Extract the complete listing and repeat it word for word.
(LISTED RECORDS Opens)
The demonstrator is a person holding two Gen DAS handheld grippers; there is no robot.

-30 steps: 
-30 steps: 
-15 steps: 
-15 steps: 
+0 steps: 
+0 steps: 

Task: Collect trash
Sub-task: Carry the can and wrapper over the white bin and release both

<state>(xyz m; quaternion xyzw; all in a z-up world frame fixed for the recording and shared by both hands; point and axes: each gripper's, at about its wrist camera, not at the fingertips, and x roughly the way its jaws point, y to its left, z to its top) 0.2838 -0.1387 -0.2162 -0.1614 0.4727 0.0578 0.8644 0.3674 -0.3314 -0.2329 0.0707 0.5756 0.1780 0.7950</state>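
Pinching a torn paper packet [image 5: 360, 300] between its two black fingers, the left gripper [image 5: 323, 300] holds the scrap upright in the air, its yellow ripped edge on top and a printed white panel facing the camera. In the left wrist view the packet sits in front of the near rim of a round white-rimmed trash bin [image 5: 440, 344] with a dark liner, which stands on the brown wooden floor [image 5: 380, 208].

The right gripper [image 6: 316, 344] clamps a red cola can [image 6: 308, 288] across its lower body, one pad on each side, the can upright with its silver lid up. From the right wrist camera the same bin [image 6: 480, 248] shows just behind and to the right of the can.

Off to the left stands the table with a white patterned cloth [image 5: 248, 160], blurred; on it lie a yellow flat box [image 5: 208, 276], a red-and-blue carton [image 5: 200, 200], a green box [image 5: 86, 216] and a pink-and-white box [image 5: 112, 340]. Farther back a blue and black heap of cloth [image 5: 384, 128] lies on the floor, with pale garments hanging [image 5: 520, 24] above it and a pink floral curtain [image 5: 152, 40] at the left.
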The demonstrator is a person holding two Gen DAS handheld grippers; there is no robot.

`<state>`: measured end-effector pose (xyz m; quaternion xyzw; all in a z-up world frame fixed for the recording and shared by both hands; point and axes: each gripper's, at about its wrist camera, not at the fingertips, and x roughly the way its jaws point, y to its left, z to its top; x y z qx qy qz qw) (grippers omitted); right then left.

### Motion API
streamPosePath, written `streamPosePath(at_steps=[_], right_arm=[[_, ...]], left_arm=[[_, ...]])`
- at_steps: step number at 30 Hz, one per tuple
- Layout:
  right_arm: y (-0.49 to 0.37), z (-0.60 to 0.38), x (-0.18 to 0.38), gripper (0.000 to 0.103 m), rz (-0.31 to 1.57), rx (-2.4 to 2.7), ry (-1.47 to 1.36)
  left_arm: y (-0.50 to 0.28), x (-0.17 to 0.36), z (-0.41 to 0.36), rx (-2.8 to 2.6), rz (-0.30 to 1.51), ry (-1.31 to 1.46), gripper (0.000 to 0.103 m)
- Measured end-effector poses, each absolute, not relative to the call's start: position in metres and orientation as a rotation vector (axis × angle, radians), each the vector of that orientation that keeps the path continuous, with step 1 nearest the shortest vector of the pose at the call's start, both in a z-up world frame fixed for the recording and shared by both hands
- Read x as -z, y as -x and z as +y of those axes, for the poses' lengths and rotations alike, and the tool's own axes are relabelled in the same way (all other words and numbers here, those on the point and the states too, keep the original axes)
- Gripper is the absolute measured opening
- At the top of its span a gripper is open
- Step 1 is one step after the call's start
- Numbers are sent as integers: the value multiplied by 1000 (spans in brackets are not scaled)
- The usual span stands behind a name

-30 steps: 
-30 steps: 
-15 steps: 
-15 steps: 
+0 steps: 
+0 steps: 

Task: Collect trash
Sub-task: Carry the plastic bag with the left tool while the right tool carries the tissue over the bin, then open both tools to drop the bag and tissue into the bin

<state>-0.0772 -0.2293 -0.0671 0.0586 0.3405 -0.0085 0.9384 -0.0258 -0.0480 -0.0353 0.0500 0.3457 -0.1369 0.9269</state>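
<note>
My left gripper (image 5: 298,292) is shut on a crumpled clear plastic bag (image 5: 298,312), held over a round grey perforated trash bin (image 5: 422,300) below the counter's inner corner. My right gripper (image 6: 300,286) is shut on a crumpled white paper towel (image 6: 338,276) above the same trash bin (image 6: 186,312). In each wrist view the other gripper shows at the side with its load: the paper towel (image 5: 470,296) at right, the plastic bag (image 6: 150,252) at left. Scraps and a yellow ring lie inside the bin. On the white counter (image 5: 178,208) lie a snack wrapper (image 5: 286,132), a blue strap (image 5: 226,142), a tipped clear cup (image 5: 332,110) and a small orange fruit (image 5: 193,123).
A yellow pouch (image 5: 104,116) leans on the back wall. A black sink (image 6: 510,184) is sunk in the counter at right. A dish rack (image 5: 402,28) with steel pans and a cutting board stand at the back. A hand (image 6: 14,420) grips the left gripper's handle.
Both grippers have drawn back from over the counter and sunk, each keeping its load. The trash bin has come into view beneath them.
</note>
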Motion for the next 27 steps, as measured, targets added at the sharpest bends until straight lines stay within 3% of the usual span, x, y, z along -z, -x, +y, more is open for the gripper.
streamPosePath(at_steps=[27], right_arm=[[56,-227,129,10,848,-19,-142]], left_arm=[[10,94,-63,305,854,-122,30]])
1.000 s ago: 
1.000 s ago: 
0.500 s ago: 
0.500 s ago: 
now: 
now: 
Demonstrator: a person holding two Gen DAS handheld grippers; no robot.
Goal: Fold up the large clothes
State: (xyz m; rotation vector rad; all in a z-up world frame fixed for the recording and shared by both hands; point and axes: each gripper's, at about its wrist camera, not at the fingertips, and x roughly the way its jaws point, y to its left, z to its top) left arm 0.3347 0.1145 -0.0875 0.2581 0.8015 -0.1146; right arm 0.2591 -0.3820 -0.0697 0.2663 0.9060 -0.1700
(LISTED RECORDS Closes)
*RESULT OF THIS EXERCISE:*
The demonstrator is a person holding two Gen DAS handheld grippers; there is no robot.

-30 steps: 
-30 steps: 
-15 steps: 
-15 steps: 
+0 steps: 
+0 steps: 

Task: Collect trash
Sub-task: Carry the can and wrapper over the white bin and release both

<state>(xyz m; quaternion xyzw; all in a z-up world frame fixed for the recording and shared by both hands; point and axes: each gripper's, at about its wrist camera, not at the fingertips, and x roughly the way its jaws point, y to its left, z to its top) 0.2838 -0.1387 -0.2162 -0.1614 0.4727 0.0578 0.8644 0.3674 -0.3314 -0.2329 0.0707 0.5756 0.1780 0.7950</state>
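Pinching a torn paper packet [image 5: 360, 300] between its two black fingers, the left gripper [image 5: 323, 300] holds the scrap upright in the air, its yellow ripped edge on top and a printed white panel facing the camera. In the left wrist view the packet sits in front of the near rim of a round white-rimmed trash bin [image 5: 440, 344] with a dark liner, which stands on the brown wooden floor [image 5: 380, 208].

The right gripper [image 6: 316, 344] clamps a red cola can [image 6: 308, 288] across its lower body, one pad on each side, the can upright with its silver lid up. From the right wrist camera the same bin [image 6: 480, 248] shows just behind and to the right of the can.

Off to the left stands the table with a white patterned cloth [image 5: 248, 160], blurred; on it lie a yellow flat box [image 5: 208, 276], a red-and-blue carton [image 5: 200, 200], a green box [image 5: 86, 216] and a pink-and-white box [image 5: 112, 340]. Farther back a blue and black heap of cloth [image 5: 384, 128] lies on the floor, with pale garments hanging [image 5: 520, 24] above it and a pink floral curtain [image 5: 152, 40] at the left.
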The demonstrator is a person holding two Gen DAS handheld grippers; there is no robot.

`<state>`: measured end-effector pose (xyz m; quaternion xyzw; all in a z-up world frame fixed for the recording and shared by both hands; point and axes: each gripper's, at about its wrist camera, not at the fingertips, and x roughly the way its jaws point, y to its left, z to its top; x y z qx qy qz qw) (grippers omitted); right then left.

### Motion API
streamPosePath, written `streamPosePath(at_steps=[_], right_arm=[[_, ...]], left_arm=[[_, ...]])`
- at_steps: step number at 30 Hz, one per tuple
- Layout:
  right_arm: y (-0.49 to 0.37), z (-0.60 to 0.38), x (-0.18 to 0.38), gripper (0.000 to 0.103 m), rz (-0.31 to 1.57), rx (-2.4 to 2.7), ry (-1.47 to 1.36)
  left_arm: y (-0.50 to 0.28), x (-0.17 to 0.36), z (-0.41 to 0.36), rx (-2.8 to 2.6), rz (-0.30 to 1.51), ry (-1.31 to 1.46), gripper (0.000 to 0.103 m)
- Measured end-effector poses, each absolute, not relative to the call's start: position in metres and orientation as a rotation vector (axis × angle, radians), each the vector of that orientation that keeps the path continuous, with step 1 nearest the shortest vector of the pose at the call's start, both in a z-up world frame fixed for the recording and shared by both hands
- Read x as -z, y as -x and z as +y of those axes, for the poses' lengths and rotations alike, and the tool's own axes are relabelled in the same way (all other words and numbers here, those on the point and the states too, keep the original axes)
- Gripper is the absolute measured opening
- At the top of its span a gripper is open
- Step 1 is one step after the call's start
- Numbers are sent as integers: the value multiplied by 1000 (spans in brackets are not scaled)
- The usual span stands behind a name

-30 steps: 
-30 steps: 
-15 steps: 
-15 steps: 
+0 steps: 
+0 steps: 

Task: Collect trash
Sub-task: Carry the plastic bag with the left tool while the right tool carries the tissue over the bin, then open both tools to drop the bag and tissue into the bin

<state>-0.0772 -0.2293 -0.0671 0.0586 0.3405 -0.0085 0.9384 -0.0258 -0.0480 -0.0353 0.0500 0.3457 -0.1369 0.9269</state>
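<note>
My left gripper (image 5: 298,292) is shut on a crumpled clear plastic bag (image 5: 298,312), held over a round grey perforated trash bin (image 5: 422,300) below the counter's inner corner. My right gripper (image 6: 300,286) is shut on a crumpled white paper towel (image 6: 338,276) above the same trash bin (image 6: 186,312). In each wrist view the other gripper shows at the side with its load: the paper towel (image 5: 470,296) at right, the plastic bag (image 6: 150,252) at left. Scraps and a yellow ring lie inside the bin. On the white counter (image 5: 178,208) lie a snack wrapper (image 5: 286,132), a blue strap (image 5: 226,142), a tipped clear cup (image 5: 332,110) and a small orange fruit (image 5: 193,123).
A yellow pouch (image 5: 104,116) leans on the back wall. A black sink (image 6: 510,184) is sunk in the counter at right. A dish rack (image 5: 402,28) with steel pans and a cutting board stand at the back. A hand (image 6: 14,420) grips the left gripper's handle.
Both grippers have drawn back from over the counter and sunk, each keeping its load. The trash bin has come into view beneath them.
</note>
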Motion for the next 27 steps, as measured, targets added at the sharpest bends until straight lines stay within 3% of the usual span, x, y, z along -z, -x, +y, more is open for the gripper.
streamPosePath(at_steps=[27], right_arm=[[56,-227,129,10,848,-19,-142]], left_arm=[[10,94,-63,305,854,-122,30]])
1.000 s ago: 
1.000 s ago: 
0.500 s ago: 
0.500 s ago: 
now: 
now: 
Demonstrator: a person holding two Gen DAS handheld grippers; no robot.
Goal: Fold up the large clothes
State: (xyz m; rotation vector rad; all in a z-up world frame fixed for the recording and shared by both hands; point and axes: each gripper's, at about its wrist camera, not at the fingertips, and x roughly the way its jaws point, y to its left, z to its top) left arm 0.3347 0.1145 -0.0875 0.2581 0.8015 -0.1146; right arm 0.2591 -0.3820 -0.0697 0.2663 0.9060 -0.1700

Apart from this answer, nothing more is required.